> [Activity]:
Write out, word for word, the line that contains "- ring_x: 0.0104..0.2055" and each line after it down to the last line of the data below. Include nothing more.

"""

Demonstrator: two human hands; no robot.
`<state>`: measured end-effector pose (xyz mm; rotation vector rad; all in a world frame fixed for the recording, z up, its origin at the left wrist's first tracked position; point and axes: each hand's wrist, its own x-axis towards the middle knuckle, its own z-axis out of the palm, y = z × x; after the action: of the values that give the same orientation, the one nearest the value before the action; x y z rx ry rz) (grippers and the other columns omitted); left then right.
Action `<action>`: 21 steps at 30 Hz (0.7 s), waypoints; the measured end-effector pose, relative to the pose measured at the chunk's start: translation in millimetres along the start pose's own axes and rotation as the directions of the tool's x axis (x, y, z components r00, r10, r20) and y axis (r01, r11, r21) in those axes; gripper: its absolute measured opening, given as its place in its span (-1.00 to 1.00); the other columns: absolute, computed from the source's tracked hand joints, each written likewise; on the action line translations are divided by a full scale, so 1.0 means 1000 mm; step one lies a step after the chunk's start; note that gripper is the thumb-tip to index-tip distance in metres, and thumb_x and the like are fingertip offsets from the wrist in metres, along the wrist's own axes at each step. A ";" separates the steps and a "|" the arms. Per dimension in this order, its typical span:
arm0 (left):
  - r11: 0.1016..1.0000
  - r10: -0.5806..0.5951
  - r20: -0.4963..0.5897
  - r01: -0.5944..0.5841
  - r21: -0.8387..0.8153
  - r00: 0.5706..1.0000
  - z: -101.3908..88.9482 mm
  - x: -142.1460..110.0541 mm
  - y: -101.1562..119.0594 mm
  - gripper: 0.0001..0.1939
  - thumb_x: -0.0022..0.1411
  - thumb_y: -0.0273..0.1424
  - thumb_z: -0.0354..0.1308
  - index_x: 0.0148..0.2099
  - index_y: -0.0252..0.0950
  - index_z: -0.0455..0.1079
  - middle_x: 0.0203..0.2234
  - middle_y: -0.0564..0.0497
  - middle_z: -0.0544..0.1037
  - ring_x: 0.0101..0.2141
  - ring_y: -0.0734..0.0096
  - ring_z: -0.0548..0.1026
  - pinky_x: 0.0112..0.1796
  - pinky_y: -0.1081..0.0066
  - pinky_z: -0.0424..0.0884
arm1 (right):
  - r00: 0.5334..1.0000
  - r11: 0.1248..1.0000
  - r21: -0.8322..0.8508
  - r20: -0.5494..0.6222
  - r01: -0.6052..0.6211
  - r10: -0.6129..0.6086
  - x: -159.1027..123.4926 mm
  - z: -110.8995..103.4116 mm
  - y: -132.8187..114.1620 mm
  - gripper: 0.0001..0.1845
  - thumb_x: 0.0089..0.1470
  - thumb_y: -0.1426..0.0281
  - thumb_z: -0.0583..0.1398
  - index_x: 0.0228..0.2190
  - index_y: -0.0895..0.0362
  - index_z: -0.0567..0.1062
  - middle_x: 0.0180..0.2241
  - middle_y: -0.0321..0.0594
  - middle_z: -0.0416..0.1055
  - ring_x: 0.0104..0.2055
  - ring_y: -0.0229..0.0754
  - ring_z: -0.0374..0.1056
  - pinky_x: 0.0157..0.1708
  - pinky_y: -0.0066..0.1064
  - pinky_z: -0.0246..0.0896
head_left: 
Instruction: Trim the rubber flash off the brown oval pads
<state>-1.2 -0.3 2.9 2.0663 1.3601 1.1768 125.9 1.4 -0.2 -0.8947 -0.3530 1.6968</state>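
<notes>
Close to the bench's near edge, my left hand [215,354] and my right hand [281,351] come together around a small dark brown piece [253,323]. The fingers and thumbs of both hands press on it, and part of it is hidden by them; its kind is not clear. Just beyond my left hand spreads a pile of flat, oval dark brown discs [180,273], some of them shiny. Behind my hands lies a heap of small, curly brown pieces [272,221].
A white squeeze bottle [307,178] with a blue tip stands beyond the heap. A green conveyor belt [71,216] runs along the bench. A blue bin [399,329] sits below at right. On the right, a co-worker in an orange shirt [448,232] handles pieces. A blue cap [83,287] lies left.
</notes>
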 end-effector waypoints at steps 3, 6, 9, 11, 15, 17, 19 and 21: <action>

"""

> [Finished task]:
  - ring_x: 0.0104..0.2055
  - ring_y: -0.0229..0.0754
  - ring_z: -0.0374..0.1056
  - pinky_x: 0.0157..0.1708
  - pinky_y: -0.0066..0.1064
  - pinky_z: -0.0246..0.0896
head_left: 
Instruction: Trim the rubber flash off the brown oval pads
<state>-1.2 -0.3 2.9 2.0663 1.3601 1.1768 125.9 1.4 -0.2 -0.8947 -0.3530 1.6968</state>
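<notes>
Close to the bench's near edge, my left hand [215,354] and my right hand [281,351] come together around a small dark brown piece [253,323]. The fingers and thumbs of both hands press on it, and part of it is hidden by them; its kind is not clear. Just beyond my left hand spreads a pile of flat, oval dark brown discs [180,273], some of them shiny. Behind my hands lies a heap of small, curly brown pieces [272,221].
A white squeeze bottle [307,178] with a blue tip stands beyond the heap. A green conveyor belt [71,216] runs along the bench. A blue bin [399,329] sits below at right. On the right, a co-worker in an orange shirt [448,232] handles pieces. A blue cap [83,287] lies left.
</notes>
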 end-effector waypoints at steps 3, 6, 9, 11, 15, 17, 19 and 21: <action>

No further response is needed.